Supervise the chickens in a better way. This includes measuring progress.
Types of poultry housing.
The type of poultry housing depends on the stage in life and also their purpose.
– Brooder – this is used to keep layer chicks for 0 to about 8 weeks of age.
– Grower house – Used to house layer chicks from 9 to 18 weeks of age.
– Brooder Grower house – Used to house layers from 0 to 18 weeks of age.
– Layer house – Used to house layers from 18 weeks to 72 weeks.
– Broiler house – Used to house broilers up to 6 weeks of age
– Breeder house – Used o house make and female birds in the proper ratio. The purpose of this is mating.
The above categories can be environmentally controlled (EC) so as to provide the optimal conditions for growth and production.
Design of the poultry house
The design of the open-sided poultry house should follow certain factors so as to ensure optimum productivity from the poultry farm.
Orientation/Direction of a poultry house
The length of the house should be in the east-west direction in order to prevent direct sunshine over the poultry
Overall Size of a poultry house
The full size of the house will depend on the number of birds you want to keep. If using the deep litter system, broilers will require one square foot while layers require 2 square feet. For example, if you intend to keep 5000 broilers in one house, the poultry house plan for the 5000 chicken should cover 5000 square feet. If you intend to keep 2000 layers, the poultry house plan for the 2000 layers should cover 4000 square feet.
Length of a poultry house
There is no limit to the length of the poultry house. This is determined by the number of chicken and the size of the land
Height of a poultry house
The recommended height of a poultry house is 6 to 7 feet (eaves) and 10 to 12 feet at the center. If keeping the bird n cages, the height is determined by the tiers of the cages. This can be 3 or 4 tiers.
Width of a poultry house
The width of a poultry house in tropical areas should not exceed between 25 feet, in order to allow for enough ventilation at the middle. If the width is wider than 25 feet, there will not be ample aeration when it is hot. If you intend to have a width of more than 25 feet, ridge ventilation with a proper overhang is required in the middle. In environmentally controlled houses, the width can reach up to 40 feet since exhaust fans control the ventilation.

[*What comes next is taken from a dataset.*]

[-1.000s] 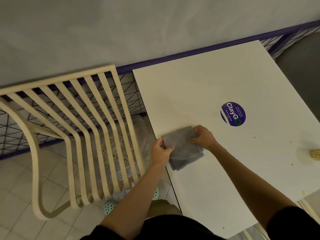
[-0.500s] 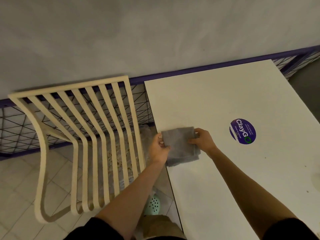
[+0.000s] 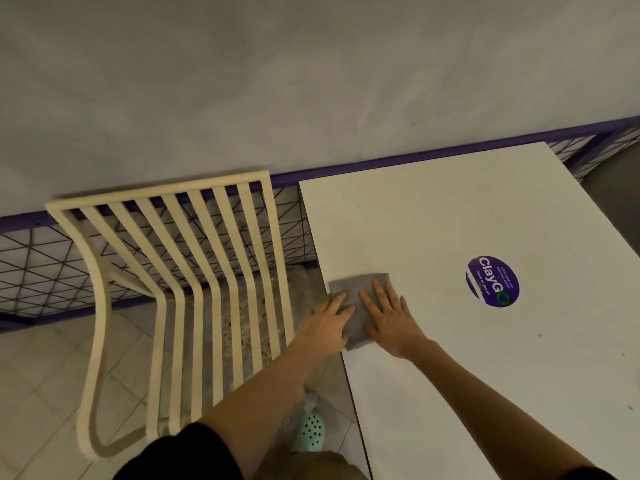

Foundation of a poultry house
It is important to have a well-done foundation in order to prevent water from getting into the poultry house. The foundation should be concrete extending 1 to 1.5 feet underground and 1 to 1.5 feet above the ground.
The floor of a poultry house
The floor of a poultry house should be made of concrete and free from any dampness. It should extend 1.5 feet outside the wall so as to deter vermin like rats and snakes
Doors of a poultry house
The doors should open to the outside of the poultry house. The preferred door size is 6 feet by 2.5 feet. At the entry, there should be a foot bath.
Walls of a poultry house
The sidewalls of an open-sided poultry house should be 1 foot to 1.5 feet. The sidewall will protect the chicken from extreme direct wind and rain.
The roof of a poultry house.
The roof of a poultry house can be made of any cost-friendly roofing material. It can be on any design that allows good airflow and water drainage when it rains. The overhang of the roof should be at least 3.5 feet so as to prevent rainwater from getting into the house.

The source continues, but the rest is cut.